Sunday, June 2, 2013

Me - The 'Gay' Me

Today is the second day of Gay Pride Month and it is my birthday. So I decided to write about me - the 'Gay' me. Saying that feels really weird because I actually feel 'normal' compared with everyone else on earth. It is just the fact that I am attracted to men that makes me different. Now here is my story.

This is my 52nd birthday and things from my youth still play a prominent role in my everyday life. For the past few weeks I have been thinking about a lot of things and why I can't get them out of my head. It amazes me how when something happens now my head will fill with memories from my childhood and totally devastate me. I have tried counseling and it helps for a while but my subconscious still gets the best of me at times. Reality tells me that the things I am thinking really aren't true but my entire being embraces it as true. Let's go back in time and reminisce.
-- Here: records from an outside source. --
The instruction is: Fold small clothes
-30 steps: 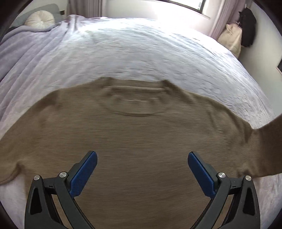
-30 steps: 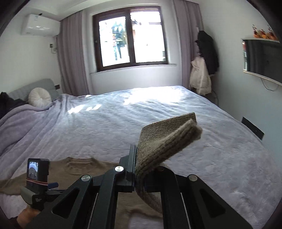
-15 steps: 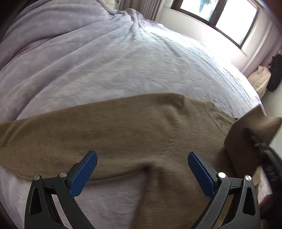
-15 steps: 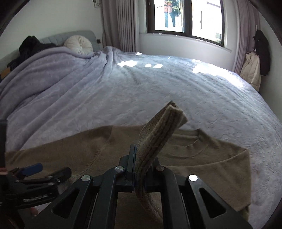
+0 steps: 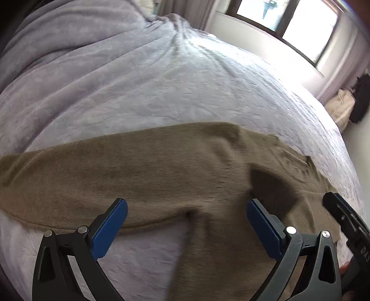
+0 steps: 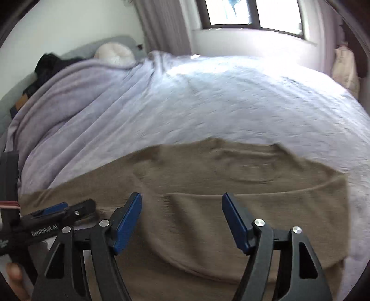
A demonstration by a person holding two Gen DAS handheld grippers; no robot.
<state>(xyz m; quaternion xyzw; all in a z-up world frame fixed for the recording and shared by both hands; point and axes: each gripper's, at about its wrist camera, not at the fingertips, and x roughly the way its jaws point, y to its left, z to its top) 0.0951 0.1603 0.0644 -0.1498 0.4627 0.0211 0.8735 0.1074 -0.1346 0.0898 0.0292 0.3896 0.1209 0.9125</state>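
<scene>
Released since a moment ago, the right sleeve (image 6: 254, 208) lies across the sweater (image 5: 143, 166); right claw (image 6: 181, 217) is opening, empty. Left claw (image 5: 187, 225), wide and empty, should grip the other sleeve's cuff squarely.

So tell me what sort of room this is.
A bedroom, most likely: a wide bed under a lilac bedspread, a round cushion against the headboard, and a curtained window. A brown sweater lies spread on the bed.

Home bedroom: bed (image 6: 208, 97), pillow (image 6: 114, 53).
</scene>
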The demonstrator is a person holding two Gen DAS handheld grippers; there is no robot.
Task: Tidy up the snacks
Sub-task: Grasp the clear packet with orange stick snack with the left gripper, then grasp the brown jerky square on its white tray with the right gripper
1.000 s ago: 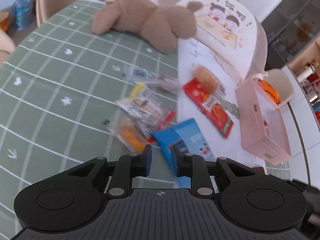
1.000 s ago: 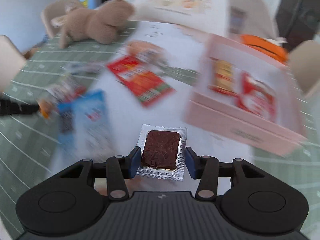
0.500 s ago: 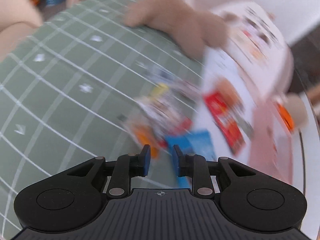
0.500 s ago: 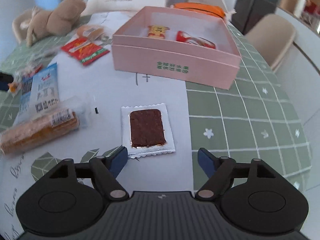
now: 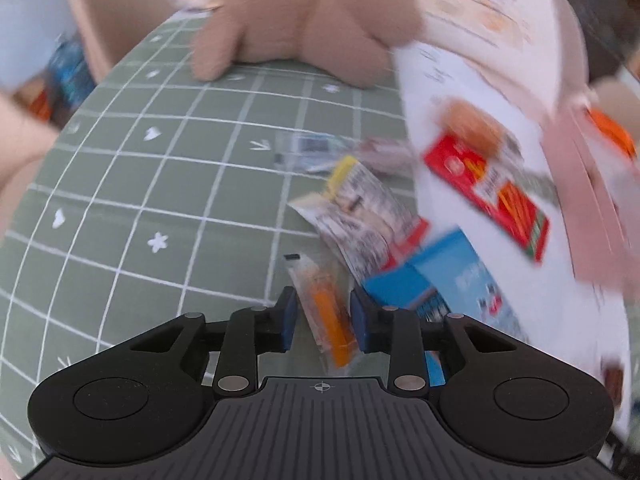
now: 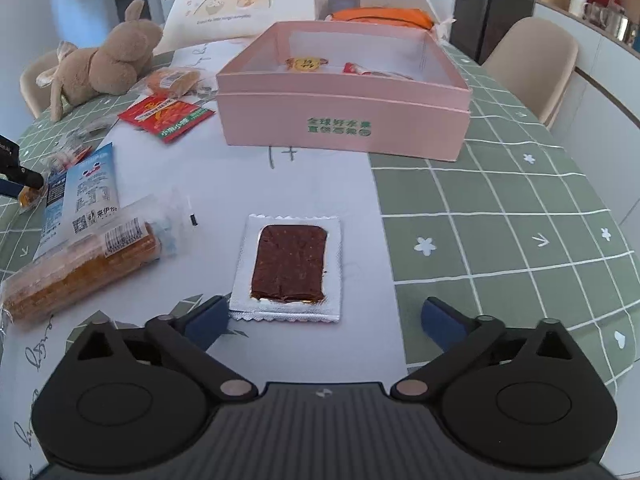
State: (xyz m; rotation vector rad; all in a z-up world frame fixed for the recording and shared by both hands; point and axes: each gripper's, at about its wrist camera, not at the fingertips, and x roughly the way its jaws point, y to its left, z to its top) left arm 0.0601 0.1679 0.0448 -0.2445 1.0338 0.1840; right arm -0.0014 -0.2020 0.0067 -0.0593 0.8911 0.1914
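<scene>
Green cloth with white lines covers the table (image 6: 500,200), and a white paper sheet lies over the middle of it. At the far side of the table stands the pink box (image 6: 344,120), open at the top, with a few snacks already inside. A brown toy bunny (image 6: 104,64) lies at the far left edge.

Right tool (image 6: 324,316) is spread wide and holds nothing. The brown snack in silver wrap (image 6: 290,268) lies flat on the white sheet, just in front of its tips, near the front of the table. A long orange snack bar (image 6: 80,268) and a blue packet (image 6: 86,184) lie to its left.

Left tool (image 5: 323,314) has its tips close, with a small orange snack packet (image 5: 326,312) between them, at the left side of the pile. The view is blurry, so I cannot tell if the tips squeeze it yet.

I think the step now is picking up loose snacks to put in the box. Next, the left tool needs to close on the small packet, lift it, and carry it over the other packs to the box
</scene>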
I was born in Lafayette, Louisiana in 1961, I was raised Catholic, and my family really didn't 'talk about certain things. Some things I remember about my early childhood are my Dad making comments about 'Queers' on TV and one of my Aunts (who happens to be a lesbian) calling me sissy. There was also no encouragement for anything that I liked doing. I loved to draw and I loved music (I can't sing but I did play a couple of instruments), I also loved reading and school.
What I remember about these things is being told my grades weren't good enough (even though I usually made A's & B's), I had no rhythm and when I played my instruments I was just making noise, and that drawing was a waste of time. As I grew older I just felt that I couldn't do anything right because no matter what I did my Dad seemed to find the flaws. This lead me to critique everything I did. The critique was always picking out the errors and then trying to fix them (literally I tried to make everything exactly perfect).
Unfortunately no matter what I did the flaws were still found and pointed out to me. I remember crying myself to sleep trying to figure out why I was so stupid and incompetent. I was still pretty young at this time so I didn't have feelings about men or being gay. Except for one. My Dad had a friend (I think his name was Richard and he worked for the phone company) who would visit and I do remember that I liked being around him. Nothing ever happened and I know I wasn't having any sexual feelings about him but I now realize this was probably one of the first clues that I was gay.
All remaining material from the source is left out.